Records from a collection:
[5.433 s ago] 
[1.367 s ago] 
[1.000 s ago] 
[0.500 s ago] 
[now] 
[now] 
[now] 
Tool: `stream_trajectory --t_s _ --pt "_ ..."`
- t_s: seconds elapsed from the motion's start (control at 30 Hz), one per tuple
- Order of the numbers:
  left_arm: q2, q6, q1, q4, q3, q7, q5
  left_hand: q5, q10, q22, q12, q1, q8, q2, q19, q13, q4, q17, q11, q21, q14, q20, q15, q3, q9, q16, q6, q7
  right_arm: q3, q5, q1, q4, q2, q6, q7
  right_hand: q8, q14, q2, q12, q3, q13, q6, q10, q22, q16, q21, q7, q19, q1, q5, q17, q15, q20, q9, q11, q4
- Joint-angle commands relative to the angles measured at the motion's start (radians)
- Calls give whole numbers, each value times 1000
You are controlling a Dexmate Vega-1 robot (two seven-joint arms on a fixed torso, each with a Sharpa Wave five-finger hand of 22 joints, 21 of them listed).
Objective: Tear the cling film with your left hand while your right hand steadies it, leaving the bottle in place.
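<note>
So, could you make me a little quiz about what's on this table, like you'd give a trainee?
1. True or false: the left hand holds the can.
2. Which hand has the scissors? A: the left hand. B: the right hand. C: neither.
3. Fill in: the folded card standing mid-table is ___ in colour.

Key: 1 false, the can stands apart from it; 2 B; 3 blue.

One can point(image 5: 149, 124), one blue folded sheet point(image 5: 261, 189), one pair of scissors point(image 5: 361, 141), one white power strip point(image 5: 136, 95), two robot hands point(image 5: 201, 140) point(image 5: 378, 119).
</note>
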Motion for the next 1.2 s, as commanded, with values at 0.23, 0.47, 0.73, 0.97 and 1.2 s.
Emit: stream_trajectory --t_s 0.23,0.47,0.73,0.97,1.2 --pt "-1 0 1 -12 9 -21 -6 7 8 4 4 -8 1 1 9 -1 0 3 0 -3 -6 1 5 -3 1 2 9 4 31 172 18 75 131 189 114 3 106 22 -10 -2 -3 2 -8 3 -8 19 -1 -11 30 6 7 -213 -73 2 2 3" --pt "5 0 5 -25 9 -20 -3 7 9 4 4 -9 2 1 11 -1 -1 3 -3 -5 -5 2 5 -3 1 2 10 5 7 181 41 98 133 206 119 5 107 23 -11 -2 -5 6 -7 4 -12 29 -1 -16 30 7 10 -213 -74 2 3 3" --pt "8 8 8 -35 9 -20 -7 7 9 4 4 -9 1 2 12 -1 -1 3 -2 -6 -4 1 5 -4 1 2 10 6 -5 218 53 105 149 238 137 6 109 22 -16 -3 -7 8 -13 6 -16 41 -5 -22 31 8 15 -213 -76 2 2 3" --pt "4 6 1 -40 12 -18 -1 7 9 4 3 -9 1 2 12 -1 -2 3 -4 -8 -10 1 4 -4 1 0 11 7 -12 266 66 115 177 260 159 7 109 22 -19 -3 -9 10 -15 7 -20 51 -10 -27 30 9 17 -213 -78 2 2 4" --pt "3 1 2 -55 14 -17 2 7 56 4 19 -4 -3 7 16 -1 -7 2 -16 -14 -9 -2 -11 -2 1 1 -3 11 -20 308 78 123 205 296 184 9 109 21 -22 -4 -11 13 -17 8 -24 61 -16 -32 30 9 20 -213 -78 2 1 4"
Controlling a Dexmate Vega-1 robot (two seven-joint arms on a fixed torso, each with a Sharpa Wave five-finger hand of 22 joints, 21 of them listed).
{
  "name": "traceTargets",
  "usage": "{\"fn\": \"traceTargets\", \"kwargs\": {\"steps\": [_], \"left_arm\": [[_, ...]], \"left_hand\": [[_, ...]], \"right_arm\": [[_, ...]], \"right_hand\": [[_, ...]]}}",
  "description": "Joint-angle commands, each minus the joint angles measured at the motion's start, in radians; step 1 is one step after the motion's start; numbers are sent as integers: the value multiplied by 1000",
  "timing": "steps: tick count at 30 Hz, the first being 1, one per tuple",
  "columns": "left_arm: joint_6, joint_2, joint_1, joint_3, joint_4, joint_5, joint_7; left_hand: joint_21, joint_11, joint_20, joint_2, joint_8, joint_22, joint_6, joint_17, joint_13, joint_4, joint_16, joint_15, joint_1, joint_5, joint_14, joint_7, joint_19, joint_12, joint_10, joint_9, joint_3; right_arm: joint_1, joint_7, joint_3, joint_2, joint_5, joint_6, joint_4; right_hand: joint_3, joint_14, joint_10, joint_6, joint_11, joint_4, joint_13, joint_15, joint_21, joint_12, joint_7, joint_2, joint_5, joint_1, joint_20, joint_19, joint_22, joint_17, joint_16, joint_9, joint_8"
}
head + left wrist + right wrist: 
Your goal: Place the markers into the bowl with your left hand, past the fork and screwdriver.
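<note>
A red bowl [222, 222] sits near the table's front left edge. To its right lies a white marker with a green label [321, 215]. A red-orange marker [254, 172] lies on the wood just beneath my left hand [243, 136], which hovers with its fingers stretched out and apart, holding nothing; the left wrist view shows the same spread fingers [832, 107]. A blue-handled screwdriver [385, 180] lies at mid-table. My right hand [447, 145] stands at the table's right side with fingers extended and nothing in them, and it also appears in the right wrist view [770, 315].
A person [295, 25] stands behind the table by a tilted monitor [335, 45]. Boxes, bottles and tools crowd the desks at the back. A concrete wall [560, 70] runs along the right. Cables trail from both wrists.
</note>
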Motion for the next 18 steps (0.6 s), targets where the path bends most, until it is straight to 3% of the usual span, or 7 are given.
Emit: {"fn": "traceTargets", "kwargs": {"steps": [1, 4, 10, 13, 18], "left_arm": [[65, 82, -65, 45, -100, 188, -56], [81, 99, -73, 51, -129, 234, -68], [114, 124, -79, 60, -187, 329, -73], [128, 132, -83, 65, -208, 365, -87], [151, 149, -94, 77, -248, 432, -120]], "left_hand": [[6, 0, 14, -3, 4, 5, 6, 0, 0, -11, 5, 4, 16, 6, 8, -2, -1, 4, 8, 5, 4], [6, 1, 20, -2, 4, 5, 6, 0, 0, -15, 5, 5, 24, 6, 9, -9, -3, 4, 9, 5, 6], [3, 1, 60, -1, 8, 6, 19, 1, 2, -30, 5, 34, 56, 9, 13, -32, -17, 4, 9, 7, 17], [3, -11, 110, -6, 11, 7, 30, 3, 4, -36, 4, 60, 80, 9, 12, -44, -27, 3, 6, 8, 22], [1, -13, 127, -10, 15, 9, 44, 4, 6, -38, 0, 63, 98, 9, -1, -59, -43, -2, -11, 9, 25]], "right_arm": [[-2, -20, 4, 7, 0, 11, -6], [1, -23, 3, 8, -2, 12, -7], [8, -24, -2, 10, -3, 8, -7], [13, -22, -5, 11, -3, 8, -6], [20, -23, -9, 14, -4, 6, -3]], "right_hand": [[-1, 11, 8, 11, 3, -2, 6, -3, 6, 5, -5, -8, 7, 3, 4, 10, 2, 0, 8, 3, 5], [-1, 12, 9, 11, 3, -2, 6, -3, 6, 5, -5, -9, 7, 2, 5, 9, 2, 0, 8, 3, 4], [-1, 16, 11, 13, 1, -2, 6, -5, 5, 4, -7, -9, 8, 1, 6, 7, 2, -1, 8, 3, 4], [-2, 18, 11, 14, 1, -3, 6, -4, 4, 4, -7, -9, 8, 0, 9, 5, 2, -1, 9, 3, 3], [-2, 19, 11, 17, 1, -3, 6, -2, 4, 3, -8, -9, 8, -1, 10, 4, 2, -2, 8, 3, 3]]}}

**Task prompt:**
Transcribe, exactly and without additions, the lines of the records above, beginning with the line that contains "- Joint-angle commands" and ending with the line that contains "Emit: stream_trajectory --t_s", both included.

**Output of the exercise:**
- Joint-angle commands relative to the angles measured at the motion's start (radians)
- Calls give whole numbers, each value times 1000
You are controlling a Dexmate Vega-1 robot (two seven-joint arms on a fixed torso, each with a Sharpa Wave five-finger hand of 22 joints, 21 of them listed).
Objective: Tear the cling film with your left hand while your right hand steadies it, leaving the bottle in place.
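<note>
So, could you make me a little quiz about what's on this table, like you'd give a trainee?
1. True or false: the left hand holds the can.
2. Which hand has the scissors? A: the left hand. B: the right hand. C: neither.
3. Fill in: the folded card standing mid-table is ___ in colour.

Key: 1 false, the can stands apart from it; 2 B; 3 blue.

One can point(image 5: 149, 124), one blue folded sheet point(image 5: 261, 189), one pair of scissors point(image 5: 361, 141), one white power strip point(image 5: 136, 95), two robot hands point(image 5: 201, 140) point(image 5: 378, 119).
</note>
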Motion for the next 1.2 s, as commanded, with values at 0.23, 0.47, 0.73, 0.97 and 1.2 s.
Emit: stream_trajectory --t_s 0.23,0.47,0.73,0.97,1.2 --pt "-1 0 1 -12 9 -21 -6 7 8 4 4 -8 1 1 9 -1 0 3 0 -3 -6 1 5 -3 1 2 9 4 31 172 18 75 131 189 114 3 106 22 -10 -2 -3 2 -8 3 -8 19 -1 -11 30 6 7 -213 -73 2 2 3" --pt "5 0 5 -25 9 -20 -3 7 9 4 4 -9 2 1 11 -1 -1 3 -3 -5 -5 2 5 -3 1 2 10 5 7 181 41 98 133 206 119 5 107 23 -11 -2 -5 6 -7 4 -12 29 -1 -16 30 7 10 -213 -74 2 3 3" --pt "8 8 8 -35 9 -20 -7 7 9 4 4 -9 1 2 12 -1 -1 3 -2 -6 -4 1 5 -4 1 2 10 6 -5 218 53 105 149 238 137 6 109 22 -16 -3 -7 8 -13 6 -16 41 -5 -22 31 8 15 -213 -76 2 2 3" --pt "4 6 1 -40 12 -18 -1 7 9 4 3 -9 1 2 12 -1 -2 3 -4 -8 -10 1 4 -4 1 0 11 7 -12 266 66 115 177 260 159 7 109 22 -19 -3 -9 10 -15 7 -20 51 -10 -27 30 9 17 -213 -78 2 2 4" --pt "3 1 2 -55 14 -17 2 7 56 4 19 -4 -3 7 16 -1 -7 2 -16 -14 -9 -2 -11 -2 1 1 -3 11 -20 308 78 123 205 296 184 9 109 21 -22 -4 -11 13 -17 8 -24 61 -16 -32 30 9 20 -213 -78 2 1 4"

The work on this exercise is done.